The US president’s press secretary today confirmed what many observers had been speculating for several weeks now, that Barack Obama will be the first serving US president to visit the site of one of the nastiest scars on humanity’s conscience: Hiroshima, the first city to experience the force of a nuclear bomb.

The move follows his Secretary of State, John Kerry’s visit in April during a meeting of G7 Foreign Ministers.

Unfortunately for the survivors and all those in favour of global peace and reconciliation there is to be no apology for the destruction that caused up to 140,000 deaths: a figure that continues to rise as survivors and their descendants suffer from radiation-induced illnesses.

The US government maintains that the nuclear bomb dropped on Hiroshima was essential for bringing an end to the Second World War, an argument that is disputed by many historians, and eloquently so in the book by the US author Ward Wilson, “The Five Myths of Nuclear Weapons”, in which he explains how the USSR’s entry to the war is a much more obvious and decisive explanation for Japan’s surrender.

Obama’s spokesperson tweeted that the president, in his joint visit with the Japanese Prime Minister Shinzo Abe would, “not revisit the decision to use the atomic bomb… Instead he will offer a forward-looking vision focused on our shared future.”

We will have to wait to find out what this means precisely.

The refusal to learn from history and acknowledge the humanitarian horror of nuclear weapons and to recognise their uselessness in global security doctrines is not being welcomed by anti-nuclear campaigners.

The Peace and Planet campaign which has gathered together dozens of anti-nuclear and pro-environment groups around the world has called for the president to meet with the bomb survivors and hear their experiences in their own words.  They also call for him to not go empty-handed but instead to go with serious proposals for taking forward nuclear disarmament.

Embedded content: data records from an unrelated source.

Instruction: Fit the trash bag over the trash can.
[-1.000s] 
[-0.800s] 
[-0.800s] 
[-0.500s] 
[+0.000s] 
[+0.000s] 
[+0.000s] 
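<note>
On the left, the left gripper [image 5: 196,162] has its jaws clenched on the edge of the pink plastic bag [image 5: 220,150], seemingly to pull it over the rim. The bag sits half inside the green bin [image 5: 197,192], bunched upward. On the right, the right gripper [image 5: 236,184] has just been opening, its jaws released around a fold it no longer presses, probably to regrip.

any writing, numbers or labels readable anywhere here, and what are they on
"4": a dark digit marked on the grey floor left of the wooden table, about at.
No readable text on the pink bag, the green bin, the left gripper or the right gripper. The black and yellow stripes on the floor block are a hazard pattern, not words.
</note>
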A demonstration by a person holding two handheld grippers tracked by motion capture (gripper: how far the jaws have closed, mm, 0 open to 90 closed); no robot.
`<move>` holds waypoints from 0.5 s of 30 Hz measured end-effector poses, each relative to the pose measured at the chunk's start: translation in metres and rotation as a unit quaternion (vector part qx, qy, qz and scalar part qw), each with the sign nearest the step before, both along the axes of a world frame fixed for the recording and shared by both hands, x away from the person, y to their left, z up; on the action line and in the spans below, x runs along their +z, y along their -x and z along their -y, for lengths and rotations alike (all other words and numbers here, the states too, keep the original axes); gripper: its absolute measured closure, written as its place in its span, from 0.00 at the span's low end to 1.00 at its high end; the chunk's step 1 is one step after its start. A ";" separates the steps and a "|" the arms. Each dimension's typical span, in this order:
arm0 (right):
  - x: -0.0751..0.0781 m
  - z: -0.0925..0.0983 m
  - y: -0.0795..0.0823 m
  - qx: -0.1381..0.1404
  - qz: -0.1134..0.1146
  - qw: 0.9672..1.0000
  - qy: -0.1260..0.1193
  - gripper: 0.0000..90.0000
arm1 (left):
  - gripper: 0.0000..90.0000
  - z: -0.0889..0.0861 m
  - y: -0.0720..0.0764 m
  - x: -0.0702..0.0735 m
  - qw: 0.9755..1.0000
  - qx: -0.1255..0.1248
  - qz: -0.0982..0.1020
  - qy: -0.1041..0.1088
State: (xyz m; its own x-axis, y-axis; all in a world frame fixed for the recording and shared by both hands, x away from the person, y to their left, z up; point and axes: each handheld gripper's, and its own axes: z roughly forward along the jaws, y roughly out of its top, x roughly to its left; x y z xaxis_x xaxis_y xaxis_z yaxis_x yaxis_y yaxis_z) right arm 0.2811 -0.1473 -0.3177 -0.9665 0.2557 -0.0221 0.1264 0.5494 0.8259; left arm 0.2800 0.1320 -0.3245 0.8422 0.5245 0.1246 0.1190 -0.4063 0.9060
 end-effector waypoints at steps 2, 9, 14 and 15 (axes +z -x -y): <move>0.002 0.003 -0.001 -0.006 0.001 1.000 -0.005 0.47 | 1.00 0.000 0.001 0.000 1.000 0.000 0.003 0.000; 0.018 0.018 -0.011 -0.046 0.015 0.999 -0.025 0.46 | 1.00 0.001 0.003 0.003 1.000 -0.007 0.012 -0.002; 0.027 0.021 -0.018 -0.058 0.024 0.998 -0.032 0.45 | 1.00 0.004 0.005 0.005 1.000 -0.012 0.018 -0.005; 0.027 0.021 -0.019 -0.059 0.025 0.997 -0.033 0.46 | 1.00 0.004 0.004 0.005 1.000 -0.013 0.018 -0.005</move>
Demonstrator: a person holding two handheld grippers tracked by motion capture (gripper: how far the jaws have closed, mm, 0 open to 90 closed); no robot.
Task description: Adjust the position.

It is in this context that the hypocrisy of the United States becomes evident because while the announcement of this visit was being made, dozens of nations were convening in Geneva to advance in what legal measures can be taken towards nuclear disarmament.  This meeting, mandated by the UN General Assembly last year has faced stiff opposition from the USA and other nuclear-armed states every step of the way.

The key proposal emerging from these meetings, that are due to finish in August, is a treaty to ban the use, possession, transport, financing, etc., of nuclear weapons.  Despite not having any support from nuclear-armed states and their allies in “nuclear sharing” agreements such as NATO countries, such a move seems to have quite grabbed the imagination of the non-nuclear-armed states and all indications are that they are determined to move ahead with such a treaty.

Country after country at these nuclear talks is saying that 70 years is too long to wait to make these weapons illegal, and that the existing international legal framework is not strong enough to bring about disarmament.  127 countries have endorsed an Austrian statement, known as the Humanitarian Pledge, calling for countries to fill this legal gap and negotiate a nuclear weapon ban treaty.

Eight years ago Obama brought so much hope into the world.  His “yes we can” attitude inspired millions and his Prague Speech seeking an end to nuclear weapons was seen as the turning of a page in history.  It even led to his Nobel Peace Prize.

Yet we have since seen that Obama’s fine words have turned into: increased tension with Russia as NATO continues expanding and militarising its eastern European borders, a nuclear-weapon modernisation programme that is planned to cost 1 trillion dollars over the next 30 years, a refusal to engage with Russia and China on a treaty to ban weapons in space, a belligerent attitude in the Middle East with indiscriminate killings of thousands of civilians through the use of unmanned drones, a foreign policy towards Saudi Arabia that has led to the creation of Islamic State, the war in Syria and a refugee crisis in Europe unseen since the Second World War.

As much as we may admire Obama’s words on racial matters from his moral position as the first African-American president, as much as we may appreciate his efforts to provide universal health care in the USA, and as much as we may appreciate his moves to normalise relations with Cuba, History may well not look kindly on this president.

Having said in Prague, “as the only nuclear power to have used a nuclear weapon, the United States has a moral responsibility to act,” the lack of action in the last eight years to advance in any significant measures for global nuclear disarmament leaves Obama looking decidedly immoral.